05.19.2012 | Unregistered CommenterJC

Bill Keatings request for Mr. Swelbar's full disclosure I feel is completely valid considering that Mr. Swelbar's affiliation with MIT in "research" could me misleading given MIT's excellent reputation in academic research and Mr. Swelbar's special program at Sloan.

Mr. Swelbar writing style and lack of disclosure of his groups conflict of interest with regard to AA I imagine would be quite frowned upon at MIT but if you read a little about the program it should clear things up a bit. You can find a link to the program description on this webpage where the short list of sponsored members including AA is available for review...

http://web.mit.edu/airlines/airline_industry_consortium/airline_industry_consort_members.html

05.20.2012 | Unregistered CommenterMG

MG, anyone reading this already knows Swelbar is a paid shill, lapdog, poodle, someone who should not be confused/compared with real researches.

Ya, delta does things "differently" by not treating their pilot group with the extreme arrogance used by UAL. After reading DLs TA I'm sure UALs negotiating team is now regretting not offering something reasonable years ago. As I've said before airlines get the execs that can't make compete in profitable industries. UALs negotiators are now the idiot poster children.

05.24.2012 | Unregistered CommenterUAL pilot

Here is UAL CEO Smisek's letter to the pilots concerning DAL TA

"The new Delta TA raises the market pay for commercial airline pilots, and effectively sets a new competitive standard for pilot pay. We will be responsive to the impact of the new Delta TA in our negotiations and will need to adjust our current contract proposal to be competitive with the Delta TA. Our proposal will include significant pay rate increases that are competitive with the new Delta TA...."

Jeff is a smart guy tring to do the right thing.

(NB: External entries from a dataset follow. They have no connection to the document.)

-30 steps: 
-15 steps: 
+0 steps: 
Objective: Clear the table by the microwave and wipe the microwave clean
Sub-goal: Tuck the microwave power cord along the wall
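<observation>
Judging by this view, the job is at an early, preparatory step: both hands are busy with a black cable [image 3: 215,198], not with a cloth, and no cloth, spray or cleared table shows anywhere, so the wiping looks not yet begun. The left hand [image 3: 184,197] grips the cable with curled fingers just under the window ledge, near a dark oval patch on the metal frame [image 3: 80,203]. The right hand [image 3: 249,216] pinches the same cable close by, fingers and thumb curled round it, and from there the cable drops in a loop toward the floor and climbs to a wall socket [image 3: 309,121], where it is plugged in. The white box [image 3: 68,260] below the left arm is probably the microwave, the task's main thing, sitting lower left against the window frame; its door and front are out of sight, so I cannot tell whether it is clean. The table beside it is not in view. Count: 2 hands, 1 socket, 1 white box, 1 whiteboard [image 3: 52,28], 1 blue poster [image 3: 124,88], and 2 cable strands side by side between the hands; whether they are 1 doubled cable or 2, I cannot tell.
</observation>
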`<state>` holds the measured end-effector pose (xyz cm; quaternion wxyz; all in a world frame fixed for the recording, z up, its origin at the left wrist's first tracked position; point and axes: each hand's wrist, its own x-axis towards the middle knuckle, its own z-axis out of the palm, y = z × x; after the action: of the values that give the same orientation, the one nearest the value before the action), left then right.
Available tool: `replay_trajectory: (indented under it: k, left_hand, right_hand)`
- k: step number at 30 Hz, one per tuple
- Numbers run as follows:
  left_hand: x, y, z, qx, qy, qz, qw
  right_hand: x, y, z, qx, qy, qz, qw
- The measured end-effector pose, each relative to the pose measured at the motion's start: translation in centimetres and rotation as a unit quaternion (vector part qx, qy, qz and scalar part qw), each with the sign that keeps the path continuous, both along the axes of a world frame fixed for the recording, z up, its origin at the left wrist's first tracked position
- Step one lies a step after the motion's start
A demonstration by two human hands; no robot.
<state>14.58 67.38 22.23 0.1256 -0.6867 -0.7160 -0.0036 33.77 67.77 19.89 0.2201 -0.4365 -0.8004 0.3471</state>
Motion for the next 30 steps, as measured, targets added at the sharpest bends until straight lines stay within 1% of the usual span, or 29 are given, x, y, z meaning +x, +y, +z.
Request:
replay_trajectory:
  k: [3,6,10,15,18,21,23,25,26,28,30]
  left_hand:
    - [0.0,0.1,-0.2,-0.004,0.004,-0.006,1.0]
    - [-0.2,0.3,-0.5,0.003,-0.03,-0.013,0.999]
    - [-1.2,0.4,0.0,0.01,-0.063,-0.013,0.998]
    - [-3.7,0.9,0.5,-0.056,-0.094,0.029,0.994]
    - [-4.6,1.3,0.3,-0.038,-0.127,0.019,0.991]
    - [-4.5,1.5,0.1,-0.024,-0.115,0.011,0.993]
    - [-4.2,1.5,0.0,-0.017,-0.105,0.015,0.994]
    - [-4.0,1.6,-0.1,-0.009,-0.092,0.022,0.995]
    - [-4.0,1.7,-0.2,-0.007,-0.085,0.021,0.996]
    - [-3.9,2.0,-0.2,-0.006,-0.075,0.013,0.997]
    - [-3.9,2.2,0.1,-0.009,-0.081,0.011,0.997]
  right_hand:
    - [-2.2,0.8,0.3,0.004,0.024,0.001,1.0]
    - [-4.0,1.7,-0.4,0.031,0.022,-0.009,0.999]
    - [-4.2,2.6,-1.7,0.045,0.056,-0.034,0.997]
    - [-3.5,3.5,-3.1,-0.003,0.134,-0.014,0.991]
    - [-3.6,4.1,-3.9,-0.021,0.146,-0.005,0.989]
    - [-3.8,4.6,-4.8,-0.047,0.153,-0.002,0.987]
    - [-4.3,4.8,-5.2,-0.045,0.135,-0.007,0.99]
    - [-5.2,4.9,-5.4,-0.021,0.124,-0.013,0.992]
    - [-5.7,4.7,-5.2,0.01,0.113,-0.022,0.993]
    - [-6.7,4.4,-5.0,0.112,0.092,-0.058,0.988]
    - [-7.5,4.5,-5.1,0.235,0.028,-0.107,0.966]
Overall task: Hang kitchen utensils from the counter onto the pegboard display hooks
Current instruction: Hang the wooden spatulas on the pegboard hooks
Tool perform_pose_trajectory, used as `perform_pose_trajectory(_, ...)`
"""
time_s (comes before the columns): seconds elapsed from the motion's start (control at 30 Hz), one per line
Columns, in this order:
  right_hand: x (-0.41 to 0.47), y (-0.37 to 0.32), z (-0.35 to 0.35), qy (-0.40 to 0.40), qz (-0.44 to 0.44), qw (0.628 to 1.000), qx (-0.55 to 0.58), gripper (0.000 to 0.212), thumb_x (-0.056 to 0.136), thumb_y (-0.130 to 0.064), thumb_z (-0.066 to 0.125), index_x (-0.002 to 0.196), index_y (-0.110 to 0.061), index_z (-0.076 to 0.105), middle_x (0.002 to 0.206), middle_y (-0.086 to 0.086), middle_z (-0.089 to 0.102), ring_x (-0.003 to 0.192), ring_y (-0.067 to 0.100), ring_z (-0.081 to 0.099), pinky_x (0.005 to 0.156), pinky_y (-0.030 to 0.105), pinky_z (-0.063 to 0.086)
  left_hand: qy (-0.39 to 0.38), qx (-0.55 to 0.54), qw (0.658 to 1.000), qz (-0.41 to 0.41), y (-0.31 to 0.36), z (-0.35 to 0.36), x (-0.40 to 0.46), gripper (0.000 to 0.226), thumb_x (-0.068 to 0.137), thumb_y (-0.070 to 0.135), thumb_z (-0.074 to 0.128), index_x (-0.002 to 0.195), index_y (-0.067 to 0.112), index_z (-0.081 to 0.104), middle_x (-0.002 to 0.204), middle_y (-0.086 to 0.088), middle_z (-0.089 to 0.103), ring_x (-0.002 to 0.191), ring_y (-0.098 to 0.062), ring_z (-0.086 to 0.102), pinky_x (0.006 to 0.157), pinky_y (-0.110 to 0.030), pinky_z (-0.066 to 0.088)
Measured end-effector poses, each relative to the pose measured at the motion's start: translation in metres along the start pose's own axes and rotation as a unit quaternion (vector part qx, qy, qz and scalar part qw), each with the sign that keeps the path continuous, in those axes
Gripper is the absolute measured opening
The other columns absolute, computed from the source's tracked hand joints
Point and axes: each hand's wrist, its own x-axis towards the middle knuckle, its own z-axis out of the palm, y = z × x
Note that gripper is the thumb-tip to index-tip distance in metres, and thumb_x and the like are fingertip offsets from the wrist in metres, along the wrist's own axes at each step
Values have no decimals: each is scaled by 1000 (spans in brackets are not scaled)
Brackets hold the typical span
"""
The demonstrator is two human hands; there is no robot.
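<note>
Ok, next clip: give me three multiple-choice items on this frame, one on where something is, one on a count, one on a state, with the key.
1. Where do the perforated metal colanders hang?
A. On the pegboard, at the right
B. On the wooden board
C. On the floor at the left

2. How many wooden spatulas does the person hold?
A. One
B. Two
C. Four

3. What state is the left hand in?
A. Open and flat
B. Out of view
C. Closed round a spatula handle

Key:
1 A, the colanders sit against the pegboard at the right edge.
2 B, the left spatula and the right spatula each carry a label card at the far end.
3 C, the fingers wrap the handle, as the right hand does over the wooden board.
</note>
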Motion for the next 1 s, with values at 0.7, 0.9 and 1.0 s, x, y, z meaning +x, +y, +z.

Unfortunately he listened to his flunky negotiating "team" and pie in the sky dreamers like Swelbar ("if only we could have 200 seat RJs flown by Marv Renslow clones willing to work for a bowl of rice and a chicken a week...)..

Swelbar failed his masters this round..

05.24.2012 | Unregistered CommenterUAL pilot

I find it interesting (and a little arrogant) that someone with absolutely no access to US Airways internal accounting records can opine that the airline is spending too much money. We're all entitled to an opinion, but we're not entitled to pitch any old thing as fact.

05.30.2012 | Unregistered CommenterDesertGhost

There are a lot of comments made that seem to be valid. I guess Mr. Swellbar can ignore them as long as he wants or try and actually own up to it. While I'm not a commercial pilot I know several of them and see what they go through. Simply put it's crap!